Exercise brief: Copy exactly the lines that run from the top of the listing to the line containing "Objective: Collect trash", both ends included, and omit the pictures.

= Beginning of Section =

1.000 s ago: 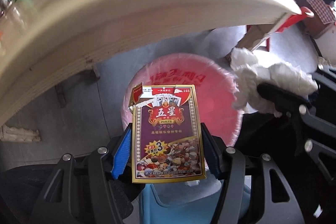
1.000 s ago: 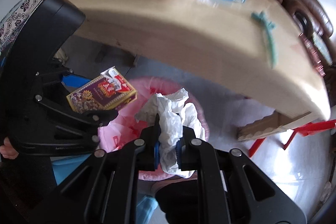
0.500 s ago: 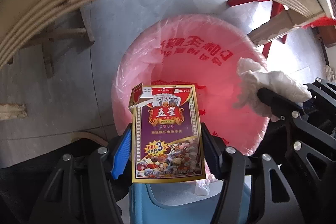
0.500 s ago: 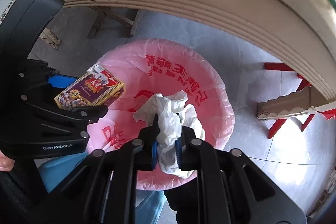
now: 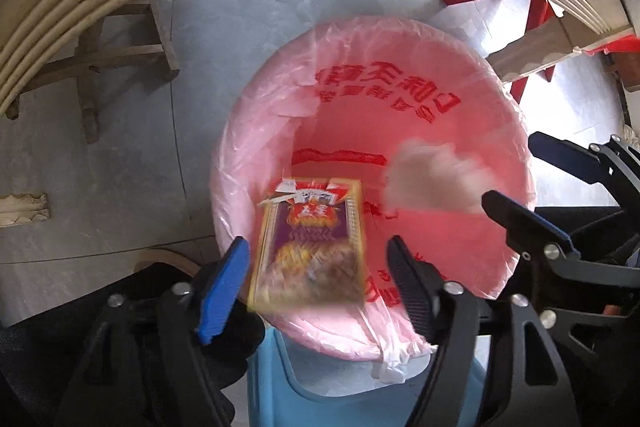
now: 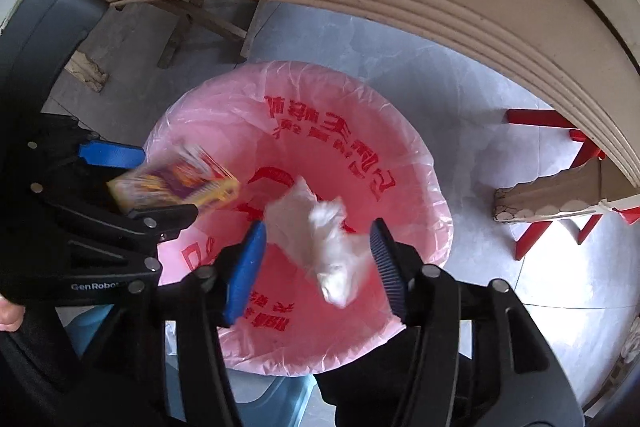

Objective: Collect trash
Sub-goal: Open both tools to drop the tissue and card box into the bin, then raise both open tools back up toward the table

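Now both grippers are hanging over the pink-lined bin (image 5: 500, 115), jaws just parted: left gripper (image 5: 316, 267) freeing the blurred card box (image 5: 312, 247), right gripper (image 6: 316, 259) the white tissue (image 6: 328, 247); both items are inside the rim, clear of the pads.

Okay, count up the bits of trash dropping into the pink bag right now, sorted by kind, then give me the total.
Card box: 1
Crumpled white tissue: 1
Total: 2, both over the pink bag, each loose between the open jaws of a hand-held gripper.
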`<state>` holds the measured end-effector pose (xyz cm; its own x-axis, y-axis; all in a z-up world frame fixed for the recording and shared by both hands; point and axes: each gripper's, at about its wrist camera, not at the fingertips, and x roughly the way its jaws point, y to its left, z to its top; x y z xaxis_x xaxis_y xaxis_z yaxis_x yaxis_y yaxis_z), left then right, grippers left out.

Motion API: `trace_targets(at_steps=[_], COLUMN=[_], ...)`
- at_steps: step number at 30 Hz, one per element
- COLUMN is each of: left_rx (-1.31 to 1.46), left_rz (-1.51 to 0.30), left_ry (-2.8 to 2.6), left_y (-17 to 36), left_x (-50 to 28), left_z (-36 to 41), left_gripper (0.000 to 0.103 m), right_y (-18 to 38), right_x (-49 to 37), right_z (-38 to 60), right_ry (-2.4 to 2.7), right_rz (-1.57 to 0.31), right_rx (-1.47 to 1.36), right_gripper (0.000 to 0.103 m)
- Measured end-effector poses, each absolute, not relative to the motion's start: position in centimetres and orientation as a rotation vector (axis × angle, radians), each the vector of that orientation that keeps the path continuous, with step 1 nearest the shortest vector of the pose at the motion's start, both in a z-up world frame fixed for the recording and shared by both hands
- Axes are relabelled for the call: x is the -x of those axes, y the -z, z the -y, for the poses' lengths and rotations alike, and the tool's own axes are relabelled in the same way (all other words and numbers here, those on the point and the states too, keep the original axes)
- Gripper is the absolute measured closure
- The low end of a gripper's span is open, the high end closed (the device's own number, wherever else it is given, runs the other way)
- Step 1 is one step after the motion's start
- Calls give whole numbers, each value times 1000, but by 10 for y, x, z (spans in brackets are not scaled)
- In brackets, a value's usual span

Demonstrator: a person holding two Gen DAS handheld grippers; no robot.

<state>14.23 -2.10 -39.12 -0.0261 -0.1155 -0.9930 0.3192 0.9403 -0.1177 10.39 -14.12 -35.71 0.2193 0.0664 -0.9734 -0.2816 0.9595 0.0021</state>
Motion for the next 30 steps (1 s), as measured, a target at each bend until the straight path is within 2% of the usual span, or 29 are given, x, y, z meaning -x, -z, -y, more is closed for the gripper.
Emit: trace_targets(at_steps=[14,19,30], left_rx=[-197,-182,-195], left_rz=[-1513,-1466,-1355], left_ry=[288,260,226], left_y=[384,372,332], left_x=[-144,-143,-126], left_z=[15,11,1], left_gripper=[28,27,26], right_y=[351,341,303], right_x=[-107,-106,-87], right_z=[143,142,134], right_ry=[-244,-233,-231], right_rz=[-1316,-1288,-1197], right_rx=[154,145,165], right_gripper=[42,35,35])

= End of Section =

Result for this exercise:
1.000 s ago: 
1.000 s ago: 
0.500 s ago: 
0.500 s ago: 
now: 
now: 

Objective: Collect trash

With that, the output is complete.